*** Opening Data supplied ***
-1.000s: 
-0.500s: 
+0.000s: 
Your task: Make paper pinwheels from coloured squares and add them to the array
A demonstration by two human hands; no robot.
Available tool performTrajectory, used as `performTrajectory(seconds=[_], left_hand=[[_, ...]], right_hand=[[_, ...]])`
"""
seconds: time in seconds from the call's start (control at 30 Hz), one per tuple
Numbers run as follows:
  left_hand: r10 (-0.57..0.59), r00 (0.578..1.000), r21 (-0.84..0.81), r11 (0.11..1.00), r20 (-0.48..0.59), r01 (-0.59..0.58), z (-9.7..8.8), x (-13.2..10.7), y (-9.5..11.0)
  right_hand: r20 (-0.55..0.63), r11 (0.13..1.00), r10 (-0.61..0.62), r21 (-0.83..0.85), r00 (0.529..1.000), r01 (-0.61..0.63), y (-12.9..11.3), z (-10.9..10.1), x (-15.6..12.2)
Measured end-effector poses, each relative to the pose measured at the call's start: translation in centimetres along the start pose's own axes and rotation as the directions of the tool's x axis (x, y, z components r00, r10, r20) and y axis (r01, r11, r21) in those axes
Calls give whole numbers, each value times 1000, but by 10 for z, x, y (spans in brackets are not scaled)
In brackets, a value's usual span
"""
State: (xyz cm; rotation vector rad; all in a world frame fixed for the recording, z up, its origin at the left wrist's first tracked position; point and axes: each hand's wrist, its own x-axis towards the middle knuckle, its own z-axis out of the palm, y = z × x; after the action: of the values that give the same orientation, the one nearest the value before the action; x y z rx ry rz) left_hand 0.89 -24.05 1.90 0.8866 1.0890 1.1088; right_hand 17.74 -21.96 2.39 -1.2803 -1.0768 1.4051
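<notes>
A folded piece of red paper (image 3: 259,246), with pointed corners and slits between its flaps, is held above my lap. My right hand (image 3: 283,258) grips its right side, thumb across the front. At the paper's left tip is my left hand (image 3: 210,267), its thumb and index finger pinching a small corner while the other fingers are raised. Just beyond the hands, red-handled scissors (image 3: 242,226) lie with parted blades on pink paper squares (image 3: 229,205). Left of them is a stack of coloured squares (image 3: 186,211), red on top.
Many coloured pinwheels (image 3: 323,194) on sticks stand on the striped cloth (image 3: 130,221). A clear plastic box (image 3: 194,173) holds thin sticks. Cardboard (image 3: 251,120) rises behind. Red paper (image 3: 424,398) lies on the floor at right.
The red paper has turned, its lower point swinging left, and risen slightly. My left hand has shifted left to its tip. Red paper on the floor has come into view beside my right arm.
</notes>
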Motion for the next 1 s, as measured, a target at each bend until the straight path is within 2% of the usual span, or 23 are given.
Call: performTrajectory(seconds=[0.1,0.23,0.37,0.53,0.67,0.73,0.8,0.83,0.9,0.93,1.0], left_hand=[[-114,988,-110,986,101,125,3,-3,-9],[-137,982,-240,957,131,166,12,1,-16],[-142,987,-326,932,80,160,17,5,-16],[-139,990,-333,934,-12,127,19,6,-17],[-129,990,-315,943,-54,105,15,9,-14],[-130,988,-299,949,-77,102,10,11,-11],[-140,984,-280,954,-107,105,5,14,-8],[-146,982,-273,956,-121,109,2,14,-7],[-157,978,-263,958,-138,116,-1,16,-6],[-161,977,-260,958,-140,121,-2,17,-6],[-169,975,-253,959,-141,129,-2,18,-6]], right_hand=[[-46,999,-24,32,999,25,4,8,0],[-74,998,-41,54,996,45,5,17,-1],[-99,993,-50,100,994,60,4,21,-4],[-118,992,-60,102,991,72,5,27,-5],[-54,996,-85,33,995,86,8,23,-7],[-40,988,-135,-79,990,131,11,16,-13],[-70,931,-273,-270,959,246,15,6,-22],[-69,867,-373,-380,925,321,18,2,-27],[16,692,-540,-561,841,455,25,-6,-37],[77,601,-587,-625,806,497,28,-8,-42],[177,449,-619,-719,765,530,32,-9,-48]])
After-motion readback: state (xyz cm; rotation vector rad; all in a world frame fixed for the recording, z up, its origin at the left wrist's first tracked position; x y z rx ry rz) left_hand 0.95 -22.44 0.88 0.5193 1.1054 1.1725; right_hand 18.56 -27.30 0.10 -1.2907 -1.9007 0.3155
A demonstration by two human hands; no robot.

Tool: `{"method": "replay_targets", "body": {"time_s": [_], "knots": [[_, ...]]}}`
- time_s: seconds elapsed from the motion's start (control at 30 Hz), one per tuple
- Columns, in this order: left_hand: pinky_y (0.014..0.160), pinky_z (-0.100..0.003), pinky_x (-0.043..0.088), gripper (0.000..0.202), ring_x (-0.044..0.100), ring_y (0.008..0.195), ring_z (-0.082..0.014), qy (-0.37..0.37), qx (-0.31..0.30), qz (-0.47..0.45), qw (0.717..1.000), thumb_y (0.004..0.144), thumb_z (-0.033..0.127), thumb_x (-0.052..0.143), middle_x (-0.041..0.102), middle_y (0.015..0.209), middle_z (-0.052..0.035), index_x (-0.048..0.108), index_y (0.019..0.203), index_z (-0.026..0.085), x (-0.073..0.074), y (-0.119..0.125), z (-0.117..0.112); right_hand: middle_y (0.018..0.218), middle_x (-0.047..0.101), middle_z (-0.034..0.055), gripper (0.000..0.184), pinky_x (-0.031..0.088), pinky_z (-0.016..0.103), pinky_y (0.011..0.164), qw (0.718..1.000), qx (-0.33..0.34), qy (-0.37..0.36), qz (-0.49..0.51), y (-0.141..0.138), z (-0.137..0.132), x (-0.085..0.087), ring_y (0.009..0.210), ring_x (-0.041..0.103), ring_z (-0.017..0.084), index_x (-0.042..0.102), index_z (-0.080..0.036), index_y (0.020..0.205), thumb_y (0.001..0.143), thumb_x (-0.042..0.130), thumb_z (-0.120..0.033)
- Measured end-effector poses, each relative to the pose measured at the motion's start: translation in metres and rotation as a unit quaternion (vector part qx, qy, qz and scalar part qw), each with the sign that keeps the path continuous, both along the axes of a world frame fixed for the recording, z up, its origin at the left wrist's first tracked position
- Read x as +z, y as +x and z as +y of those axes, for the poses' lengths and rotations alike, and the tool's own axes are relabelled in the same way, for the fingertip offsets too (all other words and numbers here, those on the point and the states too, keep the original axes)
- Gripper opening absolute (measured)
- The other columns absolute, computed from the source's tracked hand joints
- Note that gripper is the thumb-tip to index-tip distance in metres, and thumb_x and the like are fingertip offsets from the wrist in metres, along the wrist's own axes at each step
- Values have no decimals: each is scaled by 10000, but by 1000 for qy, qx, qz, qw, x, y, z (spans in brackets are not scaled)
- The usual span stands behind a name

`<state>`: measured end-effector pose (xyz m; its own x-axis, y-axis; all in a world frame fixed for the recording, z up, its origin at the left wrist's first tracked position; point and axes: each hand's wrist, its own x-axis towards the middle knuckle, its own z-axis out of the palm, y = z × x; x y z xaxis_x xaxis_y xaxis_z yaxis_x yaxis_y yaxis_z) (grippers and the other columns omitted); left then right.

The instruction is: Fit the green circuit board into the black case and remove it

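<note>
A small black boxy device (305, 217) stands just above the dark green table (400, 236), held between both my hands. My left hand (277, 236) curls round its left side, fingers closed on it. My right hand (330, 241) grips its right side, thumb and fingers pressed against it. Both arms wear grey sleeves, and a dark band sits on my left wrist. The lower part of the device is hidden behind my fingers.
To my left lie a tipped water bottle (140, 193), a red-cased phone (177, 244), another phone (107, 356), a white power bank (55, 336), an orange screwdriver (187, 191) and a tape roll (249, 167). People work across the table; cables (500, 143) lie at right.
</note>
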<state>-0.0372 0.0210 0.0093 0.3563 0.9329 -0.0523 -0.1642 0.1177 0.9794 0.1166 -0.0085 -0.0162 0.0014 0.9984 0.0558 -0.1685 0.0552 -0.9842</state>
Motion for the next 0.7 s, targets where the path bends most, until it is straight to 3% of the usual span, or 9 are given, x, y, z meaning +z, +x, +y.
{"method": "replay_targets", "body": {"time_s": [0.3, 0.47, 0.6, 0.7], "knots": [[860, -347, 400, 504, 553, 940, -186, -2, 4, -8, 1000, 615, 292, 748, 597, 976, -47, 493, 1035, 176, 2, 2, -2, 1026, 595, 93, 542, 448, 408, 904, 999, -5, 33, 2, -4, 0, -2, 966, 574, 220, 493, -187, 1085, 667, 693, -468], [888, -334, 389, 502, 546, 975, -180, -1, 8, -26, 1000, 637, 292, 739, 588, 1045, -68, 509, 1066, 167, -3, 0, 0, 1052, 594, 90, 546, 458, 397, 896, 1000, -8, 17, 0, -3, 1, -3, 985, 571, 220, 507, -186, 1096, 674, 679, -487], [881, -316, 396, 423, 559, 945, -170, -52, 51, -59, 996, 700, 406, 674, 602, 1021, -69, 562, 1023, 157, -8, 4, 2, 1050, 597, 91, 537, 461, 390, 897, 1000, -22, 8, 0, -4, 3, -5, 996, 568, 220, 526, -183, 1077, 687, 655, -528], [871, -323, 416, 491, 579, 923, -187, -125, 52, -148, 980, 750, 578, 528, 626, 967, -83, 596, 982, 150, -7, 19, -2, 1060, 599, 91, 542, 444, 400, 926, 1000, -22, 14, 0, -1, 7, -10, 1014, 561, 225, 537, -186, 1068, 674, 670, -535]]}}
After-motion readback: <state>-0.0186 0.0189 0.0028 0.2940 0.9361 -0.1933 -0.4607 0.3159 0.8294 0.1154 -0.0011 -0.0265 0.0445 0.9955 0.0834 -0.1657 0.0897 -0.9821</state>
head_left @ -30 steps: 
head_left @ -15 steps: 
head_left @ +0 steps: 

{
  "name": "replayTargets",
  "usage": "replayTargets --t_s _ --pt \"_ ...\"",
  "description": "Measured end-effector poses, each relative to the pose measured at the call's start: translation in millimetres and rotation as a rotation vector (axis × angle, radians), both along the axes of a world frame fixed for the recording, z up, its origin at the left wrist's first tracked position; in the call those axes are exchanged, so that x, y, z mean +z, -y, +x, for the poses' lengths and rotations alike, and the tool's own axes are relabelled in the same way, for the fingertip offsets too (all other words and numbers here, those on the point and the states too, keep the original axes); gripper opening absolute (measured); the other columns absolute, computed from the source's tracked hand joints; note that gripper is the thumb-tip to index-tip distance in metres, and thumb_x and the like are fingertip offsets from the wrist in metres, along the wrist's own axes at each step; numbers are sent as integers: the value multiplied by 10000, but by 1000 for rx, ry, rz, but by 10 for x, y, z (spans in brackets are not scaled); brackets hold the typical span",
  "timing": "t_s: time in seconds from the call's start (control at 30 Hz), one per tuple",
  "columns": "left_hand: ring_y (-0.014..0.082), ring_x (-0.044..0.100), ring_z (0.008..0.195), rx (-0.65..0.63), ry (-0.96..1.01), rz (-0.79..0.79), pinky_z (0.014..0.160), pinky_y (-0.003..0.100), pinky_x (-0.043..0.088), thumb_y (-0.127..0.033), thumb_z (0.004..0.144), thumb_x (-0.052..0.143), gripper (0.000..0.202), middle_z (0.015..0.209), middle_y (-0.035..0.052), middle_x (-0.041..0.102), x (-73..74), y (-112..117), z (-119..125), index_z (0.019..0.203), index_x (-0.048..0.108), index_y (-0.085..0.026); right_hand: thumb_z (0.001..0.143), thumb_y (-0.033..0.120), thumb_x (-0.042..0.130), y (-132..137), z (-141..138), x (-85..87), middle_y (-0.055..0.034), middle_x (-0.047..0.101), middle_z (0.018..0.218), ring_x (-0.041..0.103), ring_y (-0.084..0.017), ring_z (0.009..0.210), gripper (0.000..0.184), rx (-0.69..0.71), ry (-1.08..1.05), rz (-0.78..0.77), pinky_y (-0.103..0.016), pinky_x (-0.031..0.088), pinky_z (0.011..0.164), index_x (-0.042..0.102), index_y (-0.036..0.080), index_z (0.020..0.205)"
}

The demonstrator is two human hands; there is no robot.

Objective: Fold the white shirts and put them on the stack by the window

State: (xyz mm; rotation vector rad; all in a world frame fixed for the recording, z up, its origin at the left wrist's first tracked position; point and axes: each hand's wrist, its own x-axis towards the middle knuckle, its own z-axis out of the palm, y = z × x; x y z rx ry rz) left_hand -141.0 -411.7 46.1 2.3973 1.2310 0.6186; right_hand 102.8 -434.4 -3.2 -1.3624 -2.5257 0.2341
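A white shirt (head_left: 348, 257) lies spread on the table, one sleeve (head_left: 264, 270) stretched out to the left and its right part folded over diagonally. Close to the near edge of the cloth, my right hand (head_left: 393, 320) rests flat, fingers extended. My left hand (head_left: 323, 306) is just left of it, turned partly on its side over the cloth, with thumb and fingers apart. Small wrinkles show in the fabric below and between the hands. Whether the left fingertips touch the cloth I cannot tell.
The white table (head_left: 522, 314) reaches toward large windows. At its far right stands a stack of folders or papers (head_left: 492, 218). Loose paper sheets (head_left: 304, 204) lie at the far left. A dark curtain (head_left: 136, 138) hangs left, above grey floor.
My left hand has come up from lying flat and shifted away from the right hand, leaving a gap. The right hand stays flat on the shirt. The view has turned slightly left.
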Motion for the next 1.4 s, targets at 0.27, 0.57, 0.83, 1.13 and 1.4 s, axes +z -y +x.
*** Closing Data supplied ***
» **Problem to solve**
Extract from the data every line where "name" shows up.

» **Result below**
- The usual span stands behind a name
  "name": "replayTargets",

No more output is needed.